I have decided to try solution 2 and the code look like this:

Code: Select all

int fd_timed_track(SelDrive drive, int track, SelSide side, char* buffer, char* timing) {
	int time = 100000;
	BYTE* mfp_gpio = MFP_GPIO;
	BYTE* dma = DMA_HIGH;
	int saddr = (int)buffer;
	int caddr;
	
	fd_select(drive, side);						// set drive and side
	fd_goto_track(track);						// seek to track
	dma_set_fdc(buffer, 20, READ_MODE);			// set DMA reg

	fdc_set_command(0xE0, READ_MODE);   // read track cmd
	while (--time) {
		if (!(*mfp_gpio & 0x20)) break;
		caddr = ((*dma & 0xFF) << 16) | ((*(dma+2) & 0xFF) << 8 ) | ((*(dma+4) & 0xFF));
		// fprintf(stdout, "%x\n", caddr - saddr);
		timing[caddr - saddr] = 0xFF;
	}
...
So far I have no timer but I just set to $FF each location based on number of character received in the timing buffer (initialized to zero). Note dma_set_fdc sets the dma starting address to buffer and caddr obviouly read current value of the dma address and difference with saddr is number of bytes received.

If I uncomment the print statement (making loop slow) then it shows that numer of byte received stays to 0 for few iterations (until transfer begin) and only few other iterations with nbytes increasing and therefore only few bytes of the timing buffer are set to $FF which is was is expected and all seems to work ok.
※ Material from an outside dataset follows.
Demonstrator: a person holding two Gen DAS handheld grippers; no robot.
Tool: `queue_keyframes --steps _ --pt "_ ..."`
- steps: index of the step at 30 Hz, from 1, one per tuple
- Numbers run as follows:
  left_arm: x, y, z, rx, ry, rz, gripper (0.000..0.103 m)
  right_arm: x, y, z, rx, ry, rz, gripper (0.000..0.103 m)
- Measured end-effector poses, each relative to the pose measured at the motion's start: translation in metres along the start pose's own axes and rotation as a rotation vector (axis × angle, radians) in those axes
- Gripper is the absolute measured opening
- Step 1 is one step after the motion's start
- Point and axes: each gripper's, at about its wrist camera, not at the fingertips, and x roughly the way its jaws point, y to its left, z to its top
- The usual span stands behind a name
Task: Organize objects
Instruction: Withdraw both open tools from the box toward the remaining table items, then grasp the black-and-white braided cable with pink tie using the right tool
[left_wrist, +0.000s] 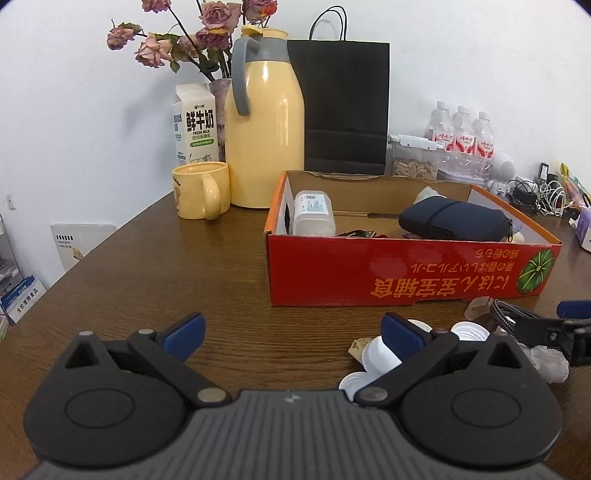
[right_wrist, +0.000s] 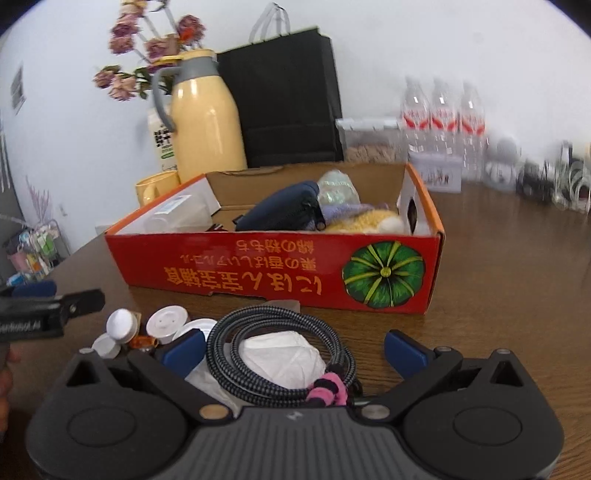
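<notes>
Right gripper (right_wrist: 293, 349) nearest, jaws apart, straddling coiled braided cable (right_wrist: 236, 365) atop tissue (right_wrist: 284, 360), seemingly lined up for pickup. Left gripper (left_wrist: 291, 332) spread wide, empty, over bare table (left_wrist: 184, 266). Red box (right_wrist: 280, 273) just beyond, likely destination.

box (right_wrist: 280, 273) mid-table; cable (right_wrist: 258, 354) and caps (right_wrist: 162, 325) before it; flask (right_wrist: 207, 122) and bag (right_wrist: 291, 99) behind.
</notes>
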Motion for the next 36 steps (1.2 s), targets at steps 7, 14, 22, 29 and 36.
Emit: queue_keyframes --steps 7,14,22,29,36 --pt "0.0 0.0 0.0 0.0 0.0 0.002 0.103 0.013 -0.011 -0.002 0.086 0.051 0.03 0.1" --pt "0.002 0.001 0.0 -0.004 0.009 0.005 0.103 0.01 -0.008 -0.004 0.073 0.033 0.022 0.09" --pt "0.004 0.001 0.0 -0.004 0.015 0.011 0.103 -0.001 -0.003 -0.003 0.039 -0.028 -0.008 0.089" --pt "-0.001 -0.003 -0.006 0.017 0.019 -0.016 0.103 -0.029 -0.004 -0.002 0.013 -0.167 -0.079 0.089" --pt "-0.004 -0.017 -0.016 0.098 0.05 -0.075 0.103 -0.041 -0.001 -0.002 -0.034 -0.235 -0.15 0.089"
However if I remove the print statement the loop is fast and I therefore was expecting many bytes (if not all) of the timing buffer to be set but ... nothing is set !!! It seems that the dma address goes from start to end address without going through intermediate values and this does not make any sense?
To get an idea of loop time I print the number of iteration to reach the intrq and get between 7000 and 11000. As a read track should be around 200 ms this gives an aproximate loop time of about 20 to 25 µs ...

Is this too fast queries for the dma to handle?
Is it possible to query the dma continously without problem?
Does this make sense?

By the way I tested on Atari STE
User avatar
DrCoolZic
Fuji Shaped Bastard
Fuji Shaped Bastard
Posts: 2261
Joined: Mon Oct 03, 2005 7:03 pm
Location: France
Contact:

Post by DrCoolZic »

Please ignore the problems described above.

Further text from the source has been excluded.